START Data section
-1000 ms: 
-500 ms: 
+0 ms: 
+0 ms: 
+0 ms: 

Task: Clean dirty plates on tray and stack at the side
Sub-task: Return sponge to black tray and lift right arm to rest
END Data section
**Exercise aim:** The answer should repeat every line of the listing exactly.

**Solution:**
-1000 ms: 
-500 ms: 
+0 ms: 
+0 ms: 
+0 ms: 

Task: Clean dirty plates on tray and stack at the side
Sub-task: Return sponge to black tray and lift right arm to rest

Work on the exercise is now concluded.